Task item :: The listing that follows must be retyped in full, exactly.

#####

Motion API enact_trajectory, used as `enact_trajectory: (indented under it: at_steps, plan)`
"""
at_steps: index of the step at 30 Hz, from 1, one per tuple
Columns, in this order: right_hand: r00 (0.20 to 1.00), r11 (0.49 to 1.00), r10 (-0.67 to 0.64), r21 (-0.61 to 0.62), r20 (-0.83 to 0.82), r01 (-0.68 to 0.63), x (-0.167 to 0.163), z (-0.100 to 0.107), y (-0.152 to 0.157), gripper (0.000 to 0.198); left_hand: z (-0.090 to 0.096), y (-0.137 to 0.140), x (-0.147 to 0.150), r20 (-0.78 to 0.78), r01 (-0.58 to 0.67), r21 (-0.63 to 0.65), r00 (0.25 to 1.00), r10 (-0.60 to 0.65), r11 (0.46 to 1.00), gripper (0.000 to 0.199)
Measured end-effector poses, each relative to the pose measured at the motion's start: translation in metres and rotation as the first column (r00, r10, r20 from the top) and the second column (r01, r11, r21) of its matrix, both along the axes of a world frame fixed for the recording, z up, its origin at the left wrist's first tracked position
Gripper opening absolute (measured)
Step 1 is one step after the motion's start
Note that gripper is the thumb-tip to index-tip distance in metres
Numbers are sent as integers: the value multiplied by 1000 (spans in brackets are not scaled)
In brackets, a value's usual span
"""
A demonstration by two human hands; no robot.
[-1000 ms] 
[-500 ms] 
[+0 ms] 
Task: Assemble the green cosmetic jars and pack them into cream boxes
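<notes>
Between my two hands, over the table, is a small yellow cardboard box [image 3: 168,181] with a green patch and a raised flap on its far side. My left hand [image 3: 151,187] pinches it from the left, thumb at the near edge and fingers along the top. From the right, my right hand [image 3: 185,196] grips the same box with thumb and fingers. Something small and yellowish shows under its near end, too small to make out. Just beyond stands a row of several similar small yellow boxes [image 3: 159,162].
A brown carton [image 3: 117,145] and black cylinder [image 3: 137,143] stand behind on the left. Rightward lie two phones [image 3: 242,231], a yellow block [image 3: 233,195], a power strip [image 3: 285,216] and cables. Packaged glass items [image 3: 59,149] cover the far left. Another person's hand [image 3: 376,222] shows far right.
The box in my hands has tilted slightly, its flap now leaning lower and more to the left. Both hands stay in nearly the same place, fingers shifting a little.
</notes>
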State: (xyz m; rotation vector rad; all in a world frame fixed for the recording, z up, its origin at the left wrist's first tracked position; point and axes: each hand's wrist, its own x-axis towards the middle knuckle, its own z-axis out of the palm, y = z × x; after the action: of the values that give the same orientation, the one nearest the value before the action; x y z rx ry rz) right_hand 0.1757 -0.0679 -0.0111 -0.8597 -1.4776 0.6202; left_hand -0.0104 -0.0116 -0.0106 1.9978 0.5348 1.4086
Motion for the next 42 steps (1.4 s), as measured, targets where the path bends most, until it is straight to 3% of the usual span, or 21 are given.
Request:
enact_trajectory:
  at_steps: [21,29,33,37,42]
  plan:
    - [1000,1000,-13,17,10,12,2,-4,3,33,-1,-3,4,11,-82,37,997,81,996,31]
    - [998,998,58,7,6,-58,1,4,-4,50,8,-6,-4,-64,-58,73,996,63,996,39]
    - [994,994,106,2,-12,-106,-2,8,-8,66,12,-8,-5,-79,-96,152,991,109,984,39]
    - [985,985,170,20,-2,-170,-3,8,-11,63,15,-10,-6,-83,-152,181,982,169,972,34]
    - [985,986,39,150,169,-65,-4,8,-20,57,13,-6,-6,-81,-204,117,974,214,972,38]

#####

Exercise solution ::
Motion API enact_trajectory, used as `enact_trajectory: (indented under it: at_steps, plan)`
"""
at_steps: index of the step at 30 Hz, from 1, one per tuple
Columns, in this order: right_hand: r00 (0.20 to 1.00), r11 (0.49 to 1.00), r10 (-0.67 to 0.64), r21 (-0.61 to 0.62), r20 (-0.83 to 0.82), r01 (-0.68 to 0.63), x (-0.167 to 0.163), z (-0.100 to 0.107), y (-0.152 to 0.157), gripper (0.000 to 0.198); left_hand: z (-0.090 to 0.096), y (-0.137 to 0.140), x (-0.147 to 0.150), r20 (-0.78 to 0.78), r01 (-0.58 to 0.67), r21 (-0.63 to 0.65), r00 (0.25 to 1.00), r10 (-0.60 to 0.65), r11 (0.46 to 1.00), gripper (0.000 to 0.199)
Measured end-effector poses, each relative to the pose measured at the motion's start: translation in metres and rotation as the first column (r00, r10, r20 from the top) and the second column (r01, r11, r21) of its matrix, both along the axes of a world frame fixed for the recording, z up, its origin at the left wrist's first tracked position
Gripper opening absolute (measured)
Step 1 is one step after the motion's start
Note that gripper is the thumb-tip to index-tip distance in metres
Numbers are sent as integers: the value multiplied by 1000 (spans in brackets are not scaled)
In brackets, a value's usual span
"""
A demonstration by two human hands; no robot.
[-1000 ms] 
[-500 ms] 
[+0 ms] 
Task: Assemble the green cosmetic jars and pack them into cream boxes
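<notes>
Between my two hands, over the table, is a small yellow cardboard box [image 3: 168,181] with a green patch and a raised flap on its far side. My left hand [image 3: 151,187] pinches it from the left, thumb at the near edge and fingers along the top. From the right, my right hand [image 3: 185,196] grips the same box with thumb and fingers. Something small and yellowish shows under its near end, too small to make out. Just beyond stands a row of several similar small yellow boxes [image 3: 159,162].
A brown carton [image 3: 117,145] and black cylinder [image 3: 137,143] stand behind on the left. Rightward lie two phones [image 3: 242,231], a yellow block [image 3: 233,195], a power strip [image 3: 285,216] and cables. Packaged glass items [image 3: 59,149] cover the far left. Another person's hand [image 3: 376,222] shows far right.
The box in my hands has tilted slightly, its flap now leaning lower and more to the left. Both hands stay in nearly the same place, fingers shifting a little.
</notes>
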State: (xyz m; rotation vector rad; all in a world frame fixed for the recording, z up, its origin at the left wrist's first tracked position; point and axes: each hand's wrist, its own x-axis towards the middle knuckle, its own z-axis out of the palm, y = z × x; after the action: of the values that give the same orientation, the one nearest the value before the action; x y z rx ry rz) right_hand 0.1757 -0.0679 -0.0111 -0.8597 -1.4776 0.6202; left_hand -0.0104 -0.0116 -0.0106 1.9978 0.5348 1.4086
Motion for the next 42 steps (1.4 s), as measured, targets where the path bends most, until it is straight to 3% of the usual span, or 21 are given.
Request:
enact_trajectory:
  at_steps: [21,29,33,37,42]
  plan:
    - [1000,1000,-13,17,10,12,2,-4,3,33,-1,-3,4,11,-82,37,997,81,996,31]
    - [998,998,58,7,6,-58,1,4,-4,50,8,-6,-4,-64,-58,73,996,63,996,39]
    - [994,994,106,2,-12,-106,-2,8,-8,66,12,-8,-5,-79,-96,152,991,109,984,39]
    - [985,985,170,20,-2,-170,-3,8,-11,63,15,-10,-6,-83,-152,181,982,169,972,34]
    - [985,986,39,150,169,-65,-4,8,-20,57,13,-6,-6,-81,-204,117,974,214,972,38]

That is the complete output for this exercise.